Read error in superblock not handled well by MD

"Nik.Brt." <nik.brt@xxxxxxxxxxxxx> · Mon, 18 Apr 2022 14:21:18 +0200

Hello all,

recently in a server we had what seemed to be a sporadic corruption 
during write, and that happened during the write of the superblock and 
the bitmap on one disk of an array.

This corruption resulted in two consecutive 4k sectors (superblock, 
bitmap) being unreadable on a disk which was otherwise good.
The array was a raid1 with 2 disks. The disks are of model WDC 
WD60EFRX-68MYMN1.
We realized about that error due to SMART long tests, because MD/mdadm 
would not tell us anything.
Trying to read with dd, we could confirm the on-disk problem (read error).
Also mdadm --examine and --examine-bitmap could obviously not read any 
valid data from there

After this episode, MD didn't behave well IMHO.
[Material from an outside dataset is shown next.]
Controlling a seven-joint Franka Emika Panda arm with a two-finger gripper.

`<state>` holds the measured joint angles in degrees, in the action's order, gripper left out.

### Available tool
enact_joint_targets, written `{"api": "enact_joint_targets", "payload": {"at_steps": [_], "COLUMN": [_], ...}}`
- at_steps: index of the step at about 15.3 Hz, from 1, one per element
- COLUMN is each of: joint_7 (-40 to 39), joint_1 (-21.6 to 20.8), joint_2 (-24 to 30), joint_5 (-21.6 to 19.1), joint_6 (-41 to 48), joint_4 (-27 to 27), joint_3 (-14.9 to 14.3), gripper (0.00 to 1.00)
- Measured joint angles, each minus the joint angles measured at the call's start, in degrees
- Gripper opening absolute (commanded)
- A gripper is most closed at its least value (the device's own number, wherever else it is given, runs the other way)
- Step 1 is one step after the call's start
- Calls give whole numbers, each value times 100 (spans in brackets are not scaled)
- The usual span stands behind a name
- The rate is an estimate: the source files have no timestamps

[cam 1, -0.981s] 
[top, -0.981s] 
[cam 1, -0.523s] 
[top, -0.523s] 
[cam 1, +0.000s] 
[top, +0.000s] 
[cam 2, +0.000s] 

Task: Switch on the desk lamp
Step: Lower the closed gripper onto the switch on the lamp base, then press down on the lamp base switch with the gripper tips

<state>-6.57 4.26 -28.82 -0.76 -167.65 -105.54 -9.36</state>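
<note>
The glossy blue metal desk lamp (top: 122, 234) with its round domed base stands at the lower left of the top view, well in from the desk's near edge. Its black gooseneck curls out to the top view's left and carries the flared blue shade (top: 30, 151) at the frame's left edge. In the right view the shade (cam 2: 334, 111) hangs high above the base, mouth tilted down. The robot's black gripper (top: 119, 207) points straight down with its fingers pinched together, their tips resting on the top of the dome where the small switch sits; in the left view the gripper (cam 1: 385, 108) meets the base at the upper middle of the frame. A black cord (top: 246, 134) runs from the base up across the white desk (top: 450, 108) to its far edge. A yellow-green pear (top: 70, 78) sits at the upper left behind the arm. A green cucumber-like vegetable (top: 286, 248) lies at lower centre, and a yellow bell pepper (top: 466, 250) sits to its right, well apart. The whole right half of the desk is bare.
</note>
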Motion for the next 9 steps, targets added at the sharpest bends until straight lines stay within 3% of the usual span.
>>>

During array checks the error was not reported and the superblock and 
the bitmap on that disk would never be rewritten; during event count 
changes the superblock on that disk was never rewritten (it was written 
on the other disk of the array), and during writes to the array, the 
bitmap of that disk was never rewritten (it was written on the other 
disk of the array).
The array stayed up otherwise, but had we restarted the server, it would 
have restarted with 1 disk only.

We waited days to see if the problem would resolve on its own but it 
wouldn't.
Then we went in and used dd to overwrite those two 4k sectors with zeroes.
The disk was good so this solved the read error problem instantly and at 
the first attempt.

After a very short time, less than 2 minutes, MD restarted rewriting 
those sectors so we again had a good superblock and good bitmap on the 
previously-bad disk.

So I suppose what MD does is: before updating the superblock and/or the 
bitmap, MD tries to read such sectors. If it encounters a read error it 
refrains from rewriting such sectors, however reading zeroes (a clearly 
invalid value) is apparently fine.

I'm not sure of why the algorithm is like this, but it prevents to fix a 
disk surface problem / read error on disks in the superblock and/or 
bitmap areas, and those are not fixed even during check/repair actions 
for the array.

I propose that MD should write those sectors without attempting to read 
them first.

Thank you
N.Br. (prefer not to be acknowledged for this bug report or fix)